:: Exercise instructions ::
All lines in the records below from the line with "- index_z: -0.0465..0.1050" through the line with "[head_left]" are to be given again exactly, both ends included; the pictures are to be left out.

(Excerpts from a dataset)
• • • •
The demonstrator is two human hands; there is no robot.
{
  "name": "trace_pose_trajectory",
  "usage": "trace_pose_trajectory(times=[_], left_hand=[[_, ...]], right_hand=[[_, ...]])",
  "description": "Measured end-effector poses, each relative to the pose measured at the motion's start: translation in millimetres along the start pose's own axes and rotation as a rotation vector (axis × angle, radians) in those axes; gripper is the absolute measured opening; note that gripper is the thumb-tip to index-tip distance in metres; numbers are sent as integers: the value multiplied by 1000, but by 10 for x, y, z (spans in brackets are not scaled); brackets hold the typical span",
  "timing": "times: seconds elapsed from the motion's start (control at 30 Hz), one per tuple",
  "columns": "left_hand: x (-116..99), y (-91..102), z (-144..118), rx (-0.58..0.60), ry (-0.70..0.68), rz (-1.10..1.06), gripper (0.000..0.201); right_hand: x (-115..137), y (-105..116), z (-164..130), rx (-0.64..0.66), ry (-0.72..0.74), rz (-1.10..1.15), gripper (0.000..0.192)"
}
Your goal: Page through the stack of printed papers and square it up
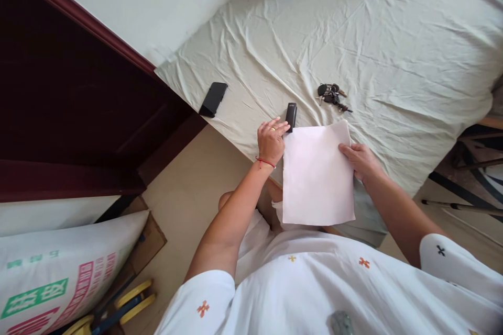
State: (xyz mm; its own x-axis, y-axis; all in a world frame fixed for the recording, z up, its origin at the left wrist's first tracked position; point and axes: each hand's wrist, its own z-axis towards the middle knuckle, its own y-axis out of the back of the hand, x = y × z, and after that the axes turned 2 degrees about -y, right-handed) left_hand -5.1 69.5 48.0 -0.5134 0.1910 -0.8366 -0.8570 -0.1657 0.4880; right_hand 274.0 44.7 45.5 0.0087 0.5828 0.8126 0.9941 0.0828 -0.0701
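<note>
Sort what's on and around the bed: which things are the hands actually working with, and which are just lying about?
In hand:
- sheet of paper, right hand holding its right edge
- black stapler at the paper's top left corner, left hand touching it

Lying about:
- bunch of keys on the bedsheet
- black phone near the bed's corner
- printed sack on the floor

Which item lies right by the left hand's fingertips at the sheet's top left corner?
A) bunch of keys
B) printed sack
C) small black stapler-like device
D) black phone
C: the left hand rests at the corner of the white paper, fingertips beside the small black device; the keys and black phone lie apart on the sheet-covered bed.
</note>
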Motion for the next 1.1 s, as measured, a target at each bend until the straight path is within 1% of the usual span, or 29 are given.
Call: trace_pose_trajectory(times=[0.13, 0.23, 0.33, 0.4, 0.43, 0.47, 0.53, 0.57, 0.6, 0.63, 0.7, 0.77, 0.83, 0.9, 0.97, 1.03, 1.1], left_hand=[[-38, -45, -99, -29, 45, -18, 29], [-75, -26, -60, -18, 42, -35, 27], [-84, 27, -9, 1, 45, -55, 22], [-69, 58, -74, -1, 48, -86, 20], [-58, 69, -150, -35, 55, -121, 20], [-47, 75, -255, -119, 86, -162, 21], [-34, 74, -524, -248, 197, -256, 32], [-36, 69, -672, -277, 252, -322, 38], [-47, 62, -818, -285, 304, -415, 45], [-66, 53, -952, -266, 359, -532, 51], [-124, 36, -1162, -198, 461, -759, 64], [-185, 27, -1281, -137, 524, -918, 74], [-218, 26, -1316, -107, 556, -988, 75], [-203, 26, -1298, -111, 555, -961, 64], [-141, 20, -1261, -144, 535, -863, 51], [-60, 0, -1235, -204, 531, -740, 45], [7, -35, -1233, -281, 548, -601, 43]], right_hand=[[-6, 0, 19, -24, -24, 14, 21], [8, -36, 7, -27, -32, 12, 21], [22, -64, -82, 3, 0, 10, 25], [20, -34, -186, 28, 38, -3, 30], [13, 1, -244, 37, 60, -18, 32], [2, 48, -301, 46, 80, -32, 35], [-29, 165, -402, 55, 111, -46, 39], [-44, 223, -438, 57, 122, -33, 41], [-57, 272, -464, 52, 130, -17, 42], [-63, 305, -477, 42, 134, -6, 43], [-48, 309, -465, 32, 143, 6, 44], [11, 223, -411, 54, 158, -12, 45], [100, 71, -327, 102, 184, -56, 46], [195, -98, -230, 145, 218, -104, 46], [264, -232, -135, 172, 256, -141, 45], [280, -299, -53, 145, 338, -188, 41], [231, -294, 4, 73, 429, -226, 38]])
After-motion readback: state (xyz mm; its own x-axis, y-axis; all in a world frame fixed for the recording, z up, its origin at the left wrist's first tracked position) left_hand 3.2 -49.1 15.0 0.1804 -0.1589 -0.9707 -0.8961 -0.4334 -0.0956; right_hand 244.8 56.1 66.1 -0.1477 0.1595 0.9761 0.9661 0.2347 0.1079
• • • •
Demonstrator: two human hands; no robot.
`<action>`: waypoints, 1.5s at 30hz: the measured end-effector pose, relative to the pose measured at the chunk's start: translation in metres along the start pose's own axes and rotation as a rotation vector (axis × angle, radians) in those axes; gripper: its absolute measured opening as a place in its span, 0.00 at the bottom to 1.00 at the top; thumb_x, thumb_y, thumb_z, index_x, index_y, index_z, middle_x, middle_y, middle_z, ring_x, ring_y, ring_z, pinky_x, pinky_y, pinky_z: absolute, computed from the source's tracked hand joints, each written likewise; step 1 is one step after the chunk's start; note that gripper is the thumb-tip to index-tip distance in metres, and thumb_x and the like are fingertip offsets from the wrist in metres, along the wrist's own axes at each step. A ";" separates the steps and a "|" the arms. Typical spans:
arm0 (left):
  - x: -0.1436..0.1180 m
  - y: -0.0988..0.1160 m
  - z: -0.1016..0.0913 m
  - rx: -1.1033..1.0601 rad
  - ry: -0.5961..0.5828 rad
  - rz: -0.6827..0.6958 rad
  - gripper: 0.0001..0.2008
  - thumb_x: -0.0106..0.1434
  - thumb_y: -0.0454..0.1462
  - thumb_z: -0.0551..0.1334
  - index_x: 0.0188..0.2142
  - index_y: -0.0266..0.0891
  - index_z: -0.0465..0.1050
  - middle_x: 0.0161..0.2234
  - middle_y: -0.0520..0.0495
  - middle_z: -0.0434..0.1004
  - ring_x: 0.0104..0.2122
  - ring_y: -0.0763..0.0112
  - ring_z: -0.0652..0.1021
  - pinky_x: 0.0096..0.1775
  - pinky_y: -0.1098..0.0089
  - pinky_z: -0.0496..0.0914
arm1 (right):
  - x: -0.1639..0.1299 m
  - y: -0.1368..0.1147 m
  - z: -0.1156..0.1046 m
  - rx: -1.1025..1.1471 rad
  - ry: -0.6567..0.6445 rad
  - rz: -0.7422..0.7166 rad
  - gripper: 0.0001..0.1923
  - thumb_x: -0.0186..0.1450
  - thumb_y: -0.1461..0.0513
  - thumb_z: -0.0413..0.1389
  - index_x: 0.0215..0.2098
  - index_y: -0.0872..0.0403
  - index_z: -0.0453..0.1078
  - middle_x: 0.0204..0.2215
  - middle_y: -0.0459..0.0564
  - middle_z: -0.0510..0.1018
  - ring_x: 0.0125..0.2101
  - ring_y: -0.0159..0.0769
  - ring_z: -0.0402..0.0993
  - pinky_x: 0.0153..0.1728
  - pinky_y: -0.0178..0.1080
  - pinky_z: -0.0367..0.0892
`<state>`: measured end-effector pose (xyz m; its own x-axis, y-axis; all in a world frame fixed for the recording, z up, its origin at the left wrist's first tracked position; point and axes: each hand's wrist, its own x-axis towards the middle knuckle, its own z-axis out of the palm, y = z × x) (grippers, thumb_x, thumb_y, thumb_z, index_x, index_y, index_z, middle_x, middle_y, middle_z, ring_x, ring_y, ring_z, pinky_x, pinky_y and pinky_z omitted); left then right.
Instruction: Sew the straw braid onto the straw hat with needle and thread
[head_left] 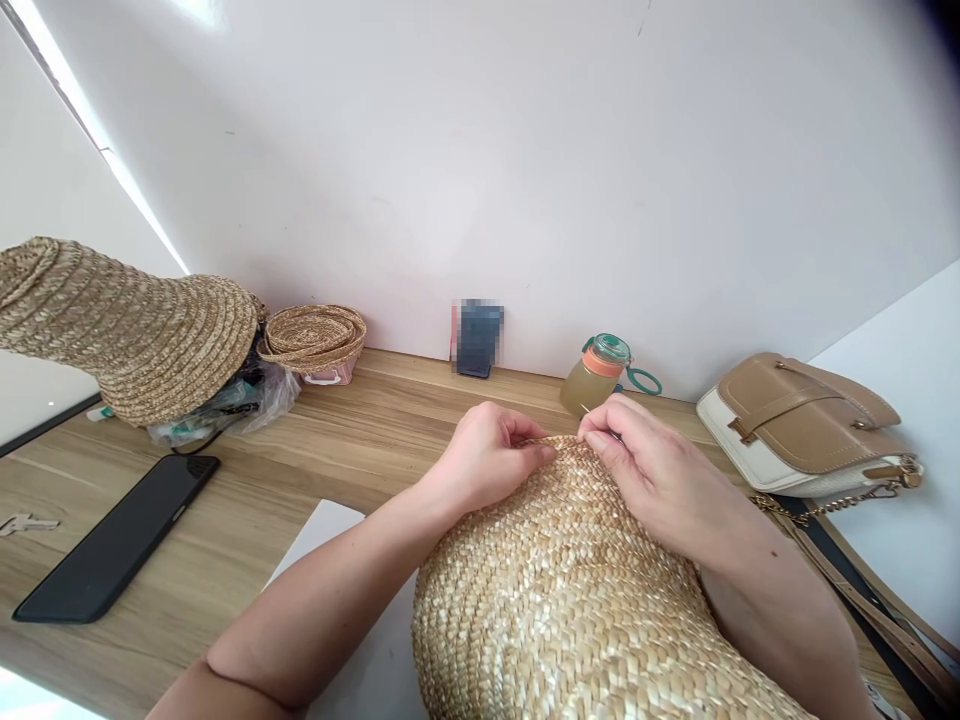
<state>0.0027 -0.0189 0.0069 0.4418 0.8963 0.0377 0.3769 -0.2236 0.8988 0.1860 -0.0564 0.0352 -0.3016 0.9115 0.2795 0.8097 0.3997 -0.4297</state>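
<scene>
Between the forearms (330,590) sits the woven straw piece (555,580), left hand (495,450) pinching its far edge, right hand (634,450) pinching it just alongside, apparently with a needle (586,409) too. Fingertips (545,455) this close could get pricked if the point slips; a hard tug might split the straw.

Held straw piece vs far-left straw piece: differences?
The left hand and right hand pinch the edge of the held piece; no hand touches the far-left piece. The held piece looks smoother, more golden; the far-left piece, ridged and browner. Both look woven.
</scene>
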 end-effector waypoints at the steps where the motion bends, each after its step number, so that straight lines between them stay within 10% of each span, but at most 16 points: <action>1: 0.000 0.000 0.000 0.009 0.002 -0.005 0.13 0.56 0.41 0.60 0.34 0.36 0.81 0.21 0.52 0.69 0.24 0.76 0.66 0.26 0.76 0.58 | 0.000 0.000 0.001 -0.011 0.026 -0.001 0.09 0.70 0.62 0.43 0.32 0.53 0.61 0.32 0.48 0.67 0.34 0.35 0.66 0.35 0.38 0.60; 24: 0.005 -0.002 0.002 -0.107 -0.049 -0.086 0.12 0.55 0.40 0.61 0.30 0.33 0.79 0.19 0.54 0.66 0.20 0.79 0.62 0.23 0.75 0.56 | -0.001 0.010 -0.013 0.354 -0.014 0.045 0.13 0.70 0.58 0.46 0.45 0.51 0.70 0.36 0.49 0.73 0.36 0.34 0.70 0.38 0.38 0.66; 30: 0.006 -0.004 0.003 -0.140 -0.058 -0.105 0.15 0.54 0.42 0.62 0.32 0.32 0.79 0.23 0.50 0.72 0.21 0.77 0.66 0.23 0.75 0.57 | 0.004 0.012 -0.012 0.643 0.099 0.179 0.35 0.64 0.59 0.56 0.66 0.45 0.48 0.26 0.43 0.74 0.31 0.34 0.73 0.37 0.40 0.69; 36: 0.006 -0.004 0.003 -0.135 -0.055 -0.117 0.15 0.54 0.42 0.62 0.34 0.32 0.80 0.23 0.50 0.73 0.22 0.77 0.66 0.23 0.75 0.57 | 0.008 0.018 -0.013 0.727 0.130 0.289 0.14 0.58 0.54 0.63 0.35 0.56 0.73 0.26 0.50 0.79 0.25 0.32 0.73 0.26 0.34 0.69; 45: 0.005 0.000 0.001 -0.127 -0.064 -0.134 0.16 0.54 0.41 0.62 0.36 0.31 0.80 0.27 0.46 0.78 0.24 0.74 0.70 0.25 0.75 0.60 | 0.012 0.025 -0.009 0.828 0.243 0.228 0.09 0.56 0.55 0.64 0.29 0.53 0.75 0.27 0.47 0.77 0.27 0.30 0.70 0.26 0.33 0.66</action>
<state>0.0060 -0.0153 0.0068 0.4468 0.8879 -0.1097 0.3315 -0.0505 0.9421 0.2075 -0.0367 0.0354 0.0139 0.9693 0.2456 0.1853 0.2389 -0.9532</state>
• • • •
:: Answer below ::
  - index_z: -0.0465..0.1050
  - middle_x: 0.0161..0.2234
  - middle_y: -0.0520..0.0495
  - middle_z: -0.0434..0.1004
  - ring_x: 0.0104..0.2122
  - ring_y: -0.0763..0.0112
  - ring_z: -0.0652..0.1021
  - pinky_x: 0.0096..0.1775
  - pinky_y: -0.1098..0.0089
  - pinky_z: -0.0496..0.0914
arm1 (right):
  - x: -0.1639..0.1299 m
  - y: -0.1368..0.1147 m
  - z: -0.1156..0.1046 m
  - rx: -1.1025..1.1471 rad
  - ry: -0.6567..0.6445 rad
  - rz: -0.7422..0.7166 rad
  - gripper: 0.0001..0.1923
  - thumb_x: -0.0186..0.1450
  - thumb_y: -0.1461..0.0513
  - thumb_z: -0.0413..0.1389
  - index_x: 0.0215..0.2098
  - index_y: -0.0872..0.0403
  - index_z: -0.0453..0.1078
  - middle_x: 0.0204..0.2215
  - middle_y: -0.0459..0.0564
  - middle_z: -0.0510..0.1018
  - ring_x: 0.0125..0.2101
  - ring_y: -0.0159..0.0769
  - ring_z: -0.0402..0.0993
  - pinky_x: 0.0153..0.1728
  - pinky_y: -0.0178..0.1080
  - pinky_z: -0.0367..0.0892
`<state>`: measured end-effector pose (xyz m; its own x-axis, y-axis; all in a world frame fixed for the recording, z up, its origin at the left wrist's first tracked position; point and axes: each hand's wrist, its own x-axis towards the middle knuckle, its own z-axis out of the palm, y = z × x) (grippers, thumb_x, thumb_y, thumb_z, index_x, index_y, index_z, middle_x, middle_y, middle_z, ring_x, ring_y, ring_z, pinky_x, pinky_y and pinky_z omitted); left then right.
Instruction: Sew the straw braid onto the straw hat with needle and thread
[head_left] 

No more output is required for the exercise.